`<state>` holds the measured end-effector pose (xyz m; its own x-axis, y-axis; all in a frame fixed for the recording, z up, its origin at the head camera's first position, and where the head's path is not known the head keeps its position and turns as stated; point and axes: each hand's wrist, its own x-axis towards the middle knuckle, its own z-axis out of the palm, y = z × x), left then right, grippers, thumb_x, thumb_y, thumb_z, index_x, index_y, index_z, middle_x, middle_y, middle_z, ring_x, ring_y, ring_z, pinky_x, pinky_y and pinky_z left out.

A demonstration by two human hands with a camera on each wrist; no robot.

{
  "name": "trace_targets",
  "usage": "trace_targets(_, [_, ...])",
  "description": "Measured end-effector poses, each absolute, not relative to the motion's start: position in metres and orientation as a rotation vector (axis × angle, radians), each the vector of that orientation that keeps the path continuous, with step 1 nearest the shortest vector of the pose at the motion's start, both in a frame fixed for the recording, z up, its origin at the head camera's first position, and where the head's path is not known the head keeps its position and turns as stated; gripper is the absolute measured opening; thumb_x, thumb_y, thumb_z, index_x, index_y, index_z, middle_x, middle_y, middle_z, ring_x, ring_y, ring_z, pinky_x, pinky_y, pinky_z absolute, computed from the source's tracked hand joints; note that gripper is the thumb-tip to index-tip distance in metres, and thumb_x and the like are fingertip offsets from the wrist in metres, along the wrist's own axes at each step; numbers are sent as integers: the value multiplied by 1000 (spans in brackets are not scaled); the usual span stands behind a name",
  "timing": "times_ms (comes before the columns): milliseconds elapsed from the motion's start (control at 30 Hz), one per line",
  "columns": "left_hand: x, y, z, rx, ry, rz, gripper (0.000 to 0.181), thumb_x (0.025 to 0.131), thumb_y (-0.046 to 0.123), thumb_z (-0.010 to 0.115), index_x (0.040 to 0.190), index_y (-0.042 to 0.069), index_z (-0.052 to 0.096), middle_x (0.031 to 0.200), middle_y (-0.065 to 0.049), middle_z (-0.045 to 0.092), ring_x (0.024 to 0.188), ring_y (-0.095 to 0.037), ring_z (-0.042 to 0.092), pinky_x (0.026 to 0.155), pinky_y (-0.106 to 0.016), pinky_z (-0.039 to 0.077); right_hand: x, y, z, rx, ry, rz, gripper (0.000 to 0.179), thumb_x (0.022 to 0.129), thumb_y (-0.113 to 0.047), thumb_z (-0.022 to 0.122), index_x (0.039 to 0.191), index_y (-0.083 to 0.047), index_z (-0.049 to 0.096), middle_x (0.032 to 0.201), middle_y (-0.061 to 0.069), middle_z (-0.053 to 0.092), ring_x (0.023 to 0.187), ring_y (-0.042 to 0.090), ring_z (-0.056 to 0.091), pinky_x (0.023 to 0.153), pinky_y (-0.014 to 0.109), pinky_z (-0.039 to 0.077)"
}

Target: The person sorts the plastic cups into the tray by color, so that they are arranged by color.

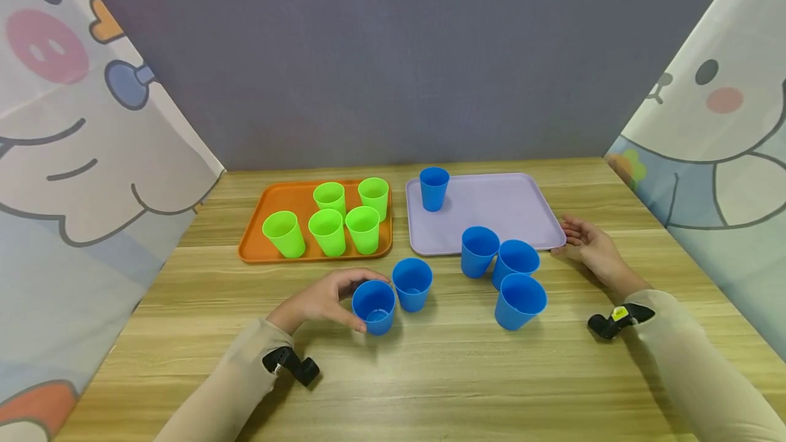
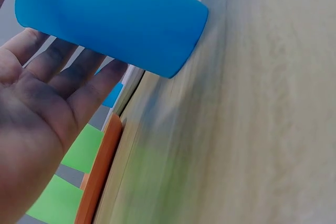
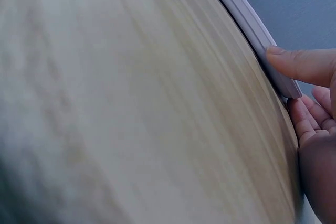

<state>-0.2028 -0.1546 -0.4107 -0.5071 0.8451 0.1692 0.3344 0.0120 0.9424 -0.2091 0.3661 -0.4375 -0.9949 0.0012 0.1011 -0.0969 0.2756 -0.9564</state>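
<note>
My left hand [image 1: 328, 299] holds a blue cup [image 1: 374, 309] from its left side, thumb in front and fingers behind. In the left wrist view the fingers [image 2: 86, 85] lie along the wall of this cup [image 2: 113, 17]. Close to its right stands another blue cup [image 1: 413, 285]. At the front right corner of the lilac tray [image 1: 491, 203], my right hand [image 1: 589, 249] grips the edge. The right wrist view has the thumb [image 3: 299, 64] against the rim of the tray [image 3: 247, 19], with curled fingers round the corner.
Three blue cups [image 1: 480, 252] cluster at the lilac tray's front edge, and one blue cup [image 1: 434, 189] stands on its back left. Several green cups [image 1: 327, 232] stand on the orange tray [image 1: 258, 230] to the left. A grey wall [image 1: 405, 60] borders the wooden table [image 1: 399, 387] behind.
</note>
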Motion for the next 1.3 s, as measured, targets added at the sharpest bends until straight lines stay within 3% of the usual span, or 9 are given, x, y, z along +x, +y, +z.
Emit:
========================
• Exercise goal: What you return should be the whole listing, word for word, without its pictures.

• Solution for this exercise:
`<state>` holds the measured end-effector pose (xyz m; its own x-axis, y-axis; all in a frame fixed for the recording, z up, its origin at the head camera's first position, and where the head's path is not known the head keeps its position and turns as stated; point and axes: each hand's wrist, its own x-axis towards the middle knuckle, its own z-axis out of the palm, y = z × x), left then right, grippers, thumb_x, thumb_y, thumb_z, index_x, index_y, index_z, middle_x, middle_y, middle_z, ring_x, ring_y, ring_z, pinky_x, pinky_y and pinky_z left out.

A demonstration by two human hands with a camera on each wrist; no robot.

{
  "name": "trace_targets",
  "usage": "trace_targets(_, [_, ...])",
  "description": "Measured end-effector poses, each absolute, not relative to the motion's start: position in metres and orientation as a rotation vector (axis × angle, radians), each the vector of that orientation that keeps the path continuous, with step 1 nearest the shortest vector of the pose at the motion's start, both in a frame fixed for the recording, z up, its origin at the head camera's first position, and where the head's path is not known the head keeps its position and turns as stated; gripper is the absolute measured opening; thumb_x, thumb_y, thumb_z, index_x, index_y, index_z, middle_x, middle_y, middle_z, ring_x, ring_y, ring_z, pinky_x, pinky_y, pinky_z absolute, computed from the source's tracked hand joints; note that gripper is the thumb-tip to index-tip distance in metres, and thumb_x and the like are fingertip offsets from the wrist in metres, along the wrist's own axes at each step; numbers are sent as integers: the value multiplied by 1000 (spans in brackets are not scaled); the usual span stands behind a name",
  "timing": "times_ms (comes before the columns): milliseconds elapsed from the motion's start (control at 30 Hz), one per line",
  "columns": "left_hand: x, y, z, rx, ry, rz, gripper (0.000 to 0.181), thumb_x (0.025 to 0.131), thumb_y (-0.046 to 0.123), thumb_z (-0.010 to 0.115), index_x (0.040 to 0.190), index_y (-0.042 to 0.069), index_z (-0.052 to 0.096), middle_x (0.031 to 0.200), middle_y (-0.065 to 0.049), middle_z (-0.045 to 0.092), ring_x (0.024 to 0.188), ring_y (-0.095 to 0.037), ring_z (-0.042 to 0.092), pinky_x (0.026 to 0.155), pinky_y (-0.106 to 0.016), pinky_z (-0.039 to 0.077); right_hand: x, y, z, rx, ry, rz, gripper (0.000 to 0.179), thumb_x (0.022 to 0.129), thumb_y (-0.113 to 0.047), thumb_z (-0.022 to 0.122), index_x (0.039 to 0.191), index_y (-0.083 to 0.047), index_z (-0.049 to 0.096), middle_x (0.032 to 0.201), middle_y (-0.061 to 0.069), middle_z (-0.053 to 0.092), ring_x (0.023 to 0.187), ring_y (-0.042 to 0.090), ring_z (-0.056 to 0.091), pinky_x (0.023 to 0.153), pinky_y (-0.014 to 0.109), pinky_z (-0.039 to 0.077)"
}

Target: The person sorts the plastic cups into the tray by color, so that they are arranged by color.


<state>-0.2028 -0.1546 -0.4107 -0.5071 0.8451 0.1692 0.3344 0.0120 0.9424 -0.2091 0.3661 -0.4375 -0.9949 0.0012 0.1011 -0.0969 0.2756 -0.9564</state>
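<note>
My left hand [image 1: 328, 299] holds a blue cup [image 1: 374, 309] from its left side, thumb in front and fingers behind. In the left wrist view the fingers [image 2: 86, 85] lie along the wall of this cup [image 2: 113, 17]. Close to its right stands another blue cup [image 1: 413, 285]. At the front right corner of the lilac tray [image 1: 491, 203], my right hand [image 1: 589, 249] grips the edge. The right wrist view has the thumb [image 3: 299, 64] against the rim of the tray [image 3: 247, 19], with curled fingers round the corner.
Three blue cups [image 1: 480, 252] cluster at the lilac tray's front edge, and one blue cup [image 1: 434, 189] stands on its back left. Several green cups [image 1: 327, 232] stand on the orange tray [image 1: 258, 230] to the left. A grey wall [image 1: 405, 60] borders the wooden table [image 1: 399, 387] behind.
</note>
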Motion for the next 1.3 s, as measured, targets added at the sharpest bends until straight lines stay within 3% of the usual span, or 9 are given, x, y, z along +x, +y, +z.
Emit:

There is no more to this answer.